RFR(L) 8244778 Archive full module graph in CDS
Lois Foltan
lois.foltan at oracle.com
Thu Sep 3 18:45:45 UTC 2020
On 8/31/2020 11:31 AM, Ioi Lam wrote:
> Hi Lois,
>
> Thanks for the review. Your comments has led me to discover a couple
> of pretty serious issues, which hopefully I have fixed. Also the code
> is cleaner now, with much fewer control-flow changes than the last
> webrev.
>
> http://cr.openjdk.java.net/~iklam/jdk16/8244778-archive-full-module-graph.v03/
>
> http://cr.openjdk.java.net/~iklam/jdk16/8244778-archive-full-module-graph.v03.delta/
>
Hi Ioi,
Looks very good, thanks for making those changes.
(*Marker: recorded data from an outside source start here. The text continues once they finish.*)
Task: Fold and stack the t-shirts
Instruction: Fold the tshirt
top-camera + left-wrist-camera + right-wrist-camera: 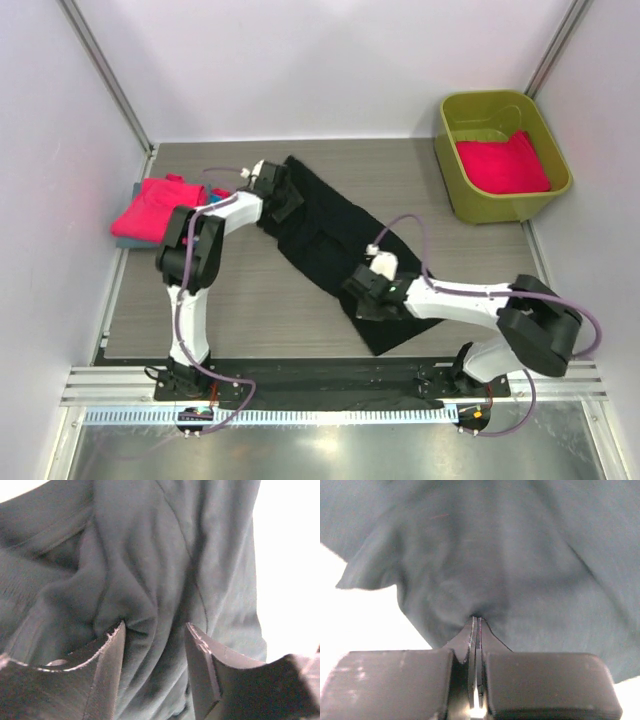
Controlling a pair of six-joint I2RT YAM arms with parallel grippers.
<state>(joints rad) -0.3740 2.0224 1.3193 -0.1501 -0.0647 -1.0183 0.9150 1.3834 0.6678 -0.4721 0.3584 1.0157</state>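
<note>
The black t-shirt [330,225] lies in a long diagonal strip across the table, from back centre to the near right. My left gripper [283,205] is on its far end. In the left wrist view the gripper [155,627] is open, with bunched black cloth [150,555] between the spread fingers. My right gripper [358,290] is on the shirt's near part. In the right wrist view it [477,619] is shut, pinching a fold of the black cloth [510,555]. Folded hot-pink t-shirts [155,205] lie at the far left, with a bit of blue cloth [220,191] showing beside them.
An olive-green tub [450,170] stands at the back right with a hot-pink t-shirt [503,163] inside. White walls enclose the table on three sides. A metal rail [330,385] runs along the near edge by the arm bases.
</note>
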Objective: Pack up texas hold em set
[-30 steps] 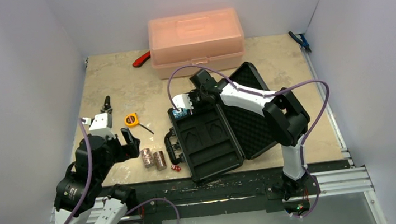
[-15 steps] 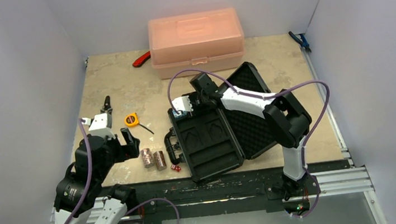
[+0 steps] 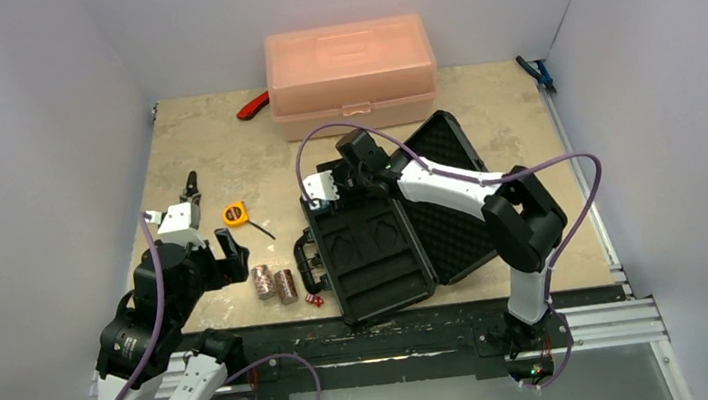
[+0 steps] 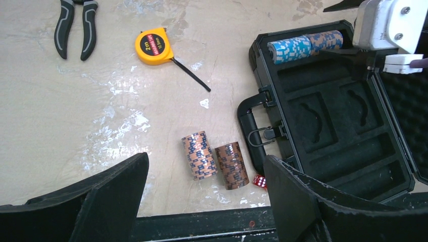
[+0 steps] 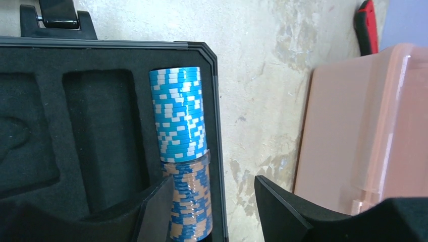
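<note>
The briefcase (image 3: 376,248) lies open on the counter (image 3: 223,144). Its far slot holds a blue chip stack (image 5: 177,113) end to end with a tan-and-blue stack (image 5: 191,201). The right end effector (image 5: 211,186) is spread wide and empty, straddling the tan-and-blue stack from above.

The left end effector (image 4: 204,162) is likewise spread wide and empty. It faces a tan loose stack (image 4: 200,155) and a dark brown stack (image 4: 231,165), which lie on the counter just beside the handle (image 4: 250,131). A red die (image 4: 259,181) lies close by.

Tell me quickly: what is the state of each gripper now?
Left gripper: open, holding nothing.
Right gripper: open, holding nothing, above the chip stacks in the briefcase.
</note>
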You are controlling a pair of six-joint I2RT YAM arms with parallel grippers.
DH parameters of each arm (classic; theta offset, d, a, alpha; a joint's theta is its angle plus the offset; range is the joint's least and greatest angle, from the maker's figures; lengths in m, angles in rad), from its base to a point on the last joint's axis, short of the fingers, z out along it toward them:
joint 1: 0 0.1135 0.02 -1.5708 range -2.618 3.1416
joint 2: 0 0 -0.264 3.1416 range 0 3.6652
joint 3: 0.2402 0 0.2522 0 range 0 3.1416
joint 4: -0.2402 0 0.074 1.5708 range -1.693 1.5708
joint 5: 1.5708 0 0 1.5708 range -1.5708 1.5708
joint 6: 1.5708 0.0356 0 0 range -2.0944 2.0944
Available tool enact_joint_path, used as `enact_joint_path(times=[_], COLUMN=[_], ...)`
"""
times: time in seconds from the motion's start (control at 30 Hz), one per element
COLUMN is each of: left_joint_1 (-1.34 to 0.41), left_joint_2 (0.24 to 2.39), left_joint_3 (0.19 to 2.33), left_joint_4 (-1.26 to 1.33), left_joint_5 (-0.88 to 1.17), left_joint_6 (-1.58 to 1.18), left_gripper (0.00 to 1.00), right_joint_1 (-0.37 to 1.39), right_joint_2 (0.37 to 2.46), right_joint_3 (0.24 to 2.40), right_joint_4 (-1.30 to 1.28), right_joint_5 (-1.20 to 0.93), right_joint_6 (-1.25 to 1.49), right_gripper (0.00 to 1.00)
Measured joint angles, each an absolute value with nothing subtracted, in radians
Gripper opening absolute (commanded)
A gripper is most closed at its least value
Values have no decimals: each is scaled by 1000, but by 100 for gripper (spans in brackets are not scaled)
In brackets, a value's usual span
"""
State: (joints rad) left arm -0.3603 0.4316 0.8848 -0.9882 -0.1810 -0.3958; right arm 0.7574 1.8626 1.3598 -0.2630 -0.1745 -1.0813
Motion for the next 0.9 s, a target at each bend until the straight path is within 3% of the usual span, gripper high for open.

One minor comment
here then another comment below when you discuss the addition of
check_cds_restrictions().
Minor nit in moduleEntry.cpp & packageEntry.cpp when dealing with the
ModuleEntry's reads list and a PackageEntry's exports list. The names
of the methods to write and read those arrays is somewhat confusing.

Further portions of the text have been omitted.